WHAT YOU SHOULD DO: The stretch wanted below opens at the line containing "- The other" and closes at the line containing "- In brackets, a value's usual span". Please return it exactly, with no other lines.
== INPUT DATA ==
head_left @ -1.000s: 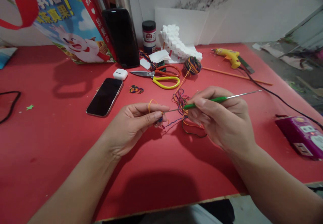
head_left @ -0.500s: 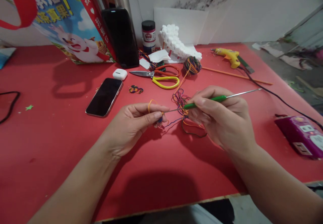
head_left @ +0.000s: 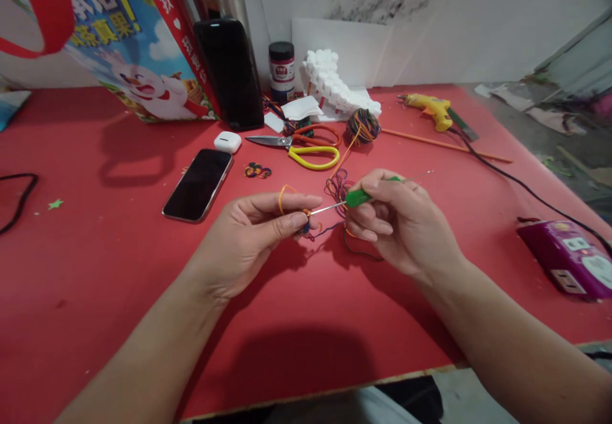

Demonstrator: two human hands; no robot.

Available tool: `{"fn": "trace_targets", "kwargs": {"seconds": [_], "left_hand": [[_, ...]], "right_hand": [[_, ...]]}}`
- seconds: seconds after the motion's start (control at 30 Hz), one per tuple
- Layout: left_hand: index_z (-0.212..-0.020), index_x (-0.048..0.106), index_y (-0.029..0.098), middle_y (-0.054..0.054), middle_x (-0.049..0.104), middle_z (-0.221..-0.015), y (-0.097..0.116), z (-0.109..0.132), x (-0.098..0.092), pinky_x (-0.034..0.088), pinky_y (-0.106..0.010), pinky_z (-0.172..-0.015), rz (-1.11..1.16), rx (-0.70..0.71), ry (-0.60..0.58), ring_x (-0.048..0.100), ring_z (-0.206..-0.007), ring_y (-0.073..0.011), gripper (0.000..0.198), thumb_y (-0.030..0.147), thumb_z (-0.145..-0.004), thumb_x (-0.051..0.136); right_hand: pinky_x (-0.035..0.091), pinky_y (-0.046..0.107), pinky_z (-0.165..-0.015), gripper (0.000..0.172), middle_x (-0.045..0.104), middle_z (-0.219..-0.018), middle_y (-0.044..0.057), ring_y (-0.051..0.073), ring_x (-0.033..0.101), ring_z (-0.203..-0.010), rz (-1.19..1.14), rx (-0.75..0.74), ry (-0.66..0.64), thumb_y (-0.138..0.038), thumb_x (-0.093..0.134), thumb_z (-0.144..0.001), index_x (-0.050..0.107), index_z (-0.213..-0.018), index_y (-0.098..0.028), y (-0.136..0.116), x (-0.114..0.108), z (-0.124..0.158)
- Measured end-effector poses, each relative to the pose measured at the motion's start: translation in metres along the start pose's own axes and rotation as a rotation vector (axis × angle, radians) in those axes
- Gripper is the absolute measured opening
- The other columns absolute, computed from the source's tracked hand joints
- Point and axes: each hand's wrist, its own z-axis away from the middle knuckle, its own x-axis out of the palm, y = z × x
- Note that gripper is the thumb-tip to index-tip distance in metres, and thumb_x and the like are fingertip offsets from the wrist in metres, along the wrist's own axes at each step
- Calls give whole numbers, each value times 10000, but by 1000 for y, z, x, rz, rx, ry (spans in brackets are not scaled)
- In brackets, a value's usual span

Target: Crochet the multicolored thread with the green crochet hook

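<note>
Green hook (head_left: 357, 197), right hand (head_left: 404, 223) pinching; left (head_left: 251, 236) pinching yarn (head_left: 306, 226)

On the red table (head_left: 119, 271), the left hand (head_left: 251, 233) pinches a small multicoloured yarn piece (head_left: 306, 222) between thumb and fingers, an orange strand looped over its index finger. The right hand (head_left: 399, 220) grips a green-handled hook (head_left: 357, 196), its metal tip at the piece. Just beyond lies a loose yarn tangle (head_left: 337, 185); farther back are scissors (head_left: 287, 141) and, to their right, a yarn ball (head_left: 363, 125). A phone (head_left: 198, 185) lies left, a purple power strip (head_left: 568, 259) right, and a yellow glue gun (head_left: 433, 109) far right.
</note>
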Motion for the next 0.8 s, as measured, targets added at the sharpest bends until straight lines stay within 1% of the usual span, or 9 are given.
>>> {"fn": "trace_targets", "kwargs": {"seconds": [0.1,0.17,0.3,0.37,0.43,0.53,0.63,0.7,0.8], "left_hand": [[-894,895,219,-32,790,-737,-1,2,0,597,-218,-693,5,7,-12,695,-656,-112,186,200,-715,945],[-911,894,228,-32,788,-737,-2,3,0,600,-243,-686,-14,8,-12,695,-650,-124,208,208,-711,950],[-956,890,258,-33,825,-875,-6,3,1,612,-250,-774,-78,40,32,748,-788,-147,282,194,-692,965],[-972,889,265,-31,831,-900,-8,3,3,621,-261,-793,-91,59,25,757,-817,-157,299,186,-694,962],[-973,888,265,-30,835,-911,-8,3,5,627,-264,-796,-82,78,9,760,-833,-163,314,166,-684,963],[-969,888,263,-27,838,-910,-8,4,8,623,-249,-787,-72,92,14,760,-832,-157,324,139,-678,958],[-1002,886,264,-22,830,-868,-6,5,9,608,-234,-720,-108,99,50,742,-756,-144,348,145,-682,954],[-1035,882,271,-23,833,-890,-5,5,8,595,-228,-662,-128,108,63,729,-720,-141,372,165,-686,955],[-1052,878,279,-25,839,-928,-5,5,7,596,-221,-644,-128,118,60,733,-730,-143,381,179,-693,957]], "right_hand": [[389,177,-415,246,583,-534,-59,28,296,-397,-33,41,-39,-270,801,-825,640,-659,-186,4,1,-1],[410,179,-418,211,618,-559,-52,30,319,-398,-42,51,-69,-290,812,-821,669,-704,-187,7,1,0],[441,212,-411,157,658,-563,-43,48,353,-383,5,16,-134,-316,839,-801,738,-816,-197,14,0,3],[441,219,-412,135,624,-536,-52,71,414,-400,107,-42,-162,-310,840,-827,767,-861,-201,15,0,6],[463,232,-449,86,661,-589,-33,95,502,-461,258,-143,-191,-268,834,-855,799,-908,-209,15,-1,8],[555,296,-628,111,792,-858,40,140,653,-664,464,-343,-233,-202,822,-869,842,-970,-243,14,-1,10],[574,352,-736,139,782,-890,51,189,697,-791,562,-456,-221,-219,801,-898,861,-1005,-285,14,-3,10],[561,345,-687,133,756,-859,44,183,677,-745,558,-430,-196,-262,771,-939,861,-1030,-296,16,-5,10],[540,304,-641,133,768,-889,29,143,654,-686,427,-327,-189,-286,745,-977,851,-1056,-299,20,-8,9]]}}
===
REPLY TO THE TASK:
- The other columns absolute, computed from the source's tracked hand joints
- Point and axes: each hand's wrist, its own z-axis away from the middle knuckle, its own x-axis out of the palm, y = z × x
- Note that gripper is the thumb-tip to index-tip distance in metres, and thumb_x and the like are fingertip offsets from the wrist in metres, along the wrist's own axes at each step
- Calls give whole numbers, each value times 10000, but by 1000 for y, z, x, rz, rx, ry (spans in brackets are not scaled)
- In brackets, a value's usual span

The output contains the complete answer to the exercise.